The majority of patients with Cystic Fibrosis suffer from lifelong pancreatic insufficiency leading to maldigestion of foods and malabsorption. Malnutrition and growth stunting can be avoided by accurate enzyme replacement therapy and a close nutritional follow up and support as well as by early nutritional intervention.

Due to the pancreatic insufficiency patients have to follow an Enzymatic Replacement Therapy. Calculating the optimal dosage of supplementary enzymes is a challenge since it depends on the characteristics of each meal.

MyCyFAPP has developed a model validated through in vitro digestion studies that is able to predict the optimal amount of supplementary enzymes for each meal.

MyCyFAPP has a special focus on nutrition as a balanced diet is a fundamental pillar for the wellbeing of patients. For this reason, the Project has generated educational resources for helping patients to improve their nutritional status. Tools are incorporated in a mobile software so patients can make use of it any time they need. 

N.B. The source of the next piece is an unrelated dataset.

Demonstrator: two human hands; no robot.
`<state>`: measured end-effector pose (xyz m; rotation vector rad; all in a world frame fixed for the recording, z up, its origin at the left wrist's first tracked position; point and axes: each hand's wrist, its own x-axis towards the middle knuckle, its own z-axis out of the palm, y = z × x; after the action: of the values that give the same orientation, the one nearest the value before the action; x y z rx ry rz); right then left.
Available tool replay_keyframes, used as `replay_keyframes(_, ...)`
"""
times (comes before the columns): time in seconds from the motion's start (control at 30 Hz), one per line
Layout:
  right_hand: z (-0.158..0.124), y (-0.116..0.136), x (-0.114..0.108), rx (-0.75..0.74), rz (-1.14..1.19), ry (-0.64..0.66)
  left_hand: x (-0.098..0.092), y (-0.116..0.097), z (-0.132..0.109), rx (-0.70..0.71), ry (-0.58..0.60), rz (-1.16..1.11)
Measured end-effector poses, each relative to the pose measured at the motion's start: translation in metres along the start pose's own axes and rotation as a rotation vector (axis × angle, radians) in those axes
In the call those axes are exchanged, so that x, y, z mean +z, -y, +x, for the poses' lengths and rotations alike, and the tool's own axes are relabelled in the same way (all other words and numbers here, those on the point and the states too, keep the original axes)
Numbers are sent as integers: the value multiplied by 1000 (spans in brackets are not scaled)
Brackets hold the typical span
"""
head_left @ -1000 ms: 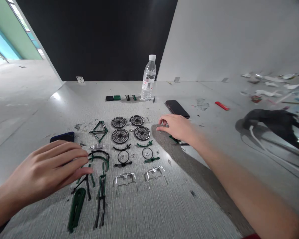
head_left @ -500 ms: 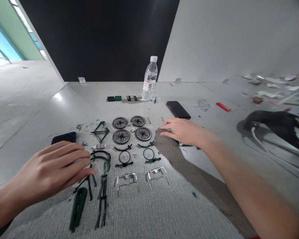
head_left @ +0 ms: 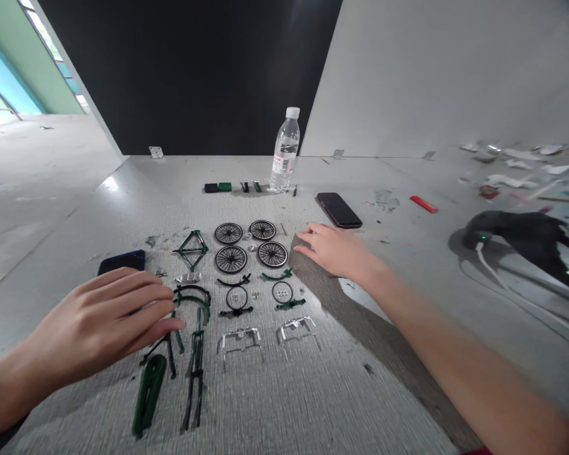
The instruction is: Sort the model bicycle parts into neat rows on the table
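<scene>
My left hand [head_left: 118, 309] hovers palm down over the left parts, fingers stretched out and holding nothing, beside black and green curved pieces [head_left: 194, 294]. Over the table right of the spoked wheels [head_left: 272, 254] is my right hand [head_left: 329, 248], its fingers bent and its fingertips near the surface; whether anything small is between them cannot be made out. A green diamond-shaped frame [head_left: 191, 250] lies left of the wheels. Below the wheels are thin rings [head_left: 237, 297] and clear brackets [head_left: 241, 340]. Long fork pieces [head_left: 195, 379] and a dark green slotted part [head_left: 149, 395] lie nearest me.
A water bottle [head_left: 285, 151] stands at the back by black and green blocks [head_left: 224, 187]. One phone [head_left: 339, 210] lies right of centre, another [head_left: 122, 261] behind my left hand. Farther right are a red object [head_left: 423, 203] and a black item with a white cable [head_left: 502, 234].
My right hand has shifted slightly left, closer to the wheels. My left hand has barely moved.
</scene>
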<state>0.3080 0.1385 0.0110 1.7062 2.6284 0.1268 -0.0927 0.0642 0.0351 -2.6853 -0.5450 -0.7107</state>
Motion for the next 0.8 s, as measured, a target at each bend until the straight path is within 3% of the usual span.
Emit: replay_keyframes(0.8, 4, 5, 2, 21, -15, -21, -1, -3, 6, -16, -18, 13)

My Cystic Fibrosis Application is funded by the European Commission under Grant Agreement number 643806. Created in 2015 is composed by 12 European organizations.

The multidisciplinary team comprises health institutions, biomedical research centers, IT developers, gaming companies and patients’ representatives.

Since January 2018, around 200 patients from five European countries are participating in the clinical trial that will last until October 2018.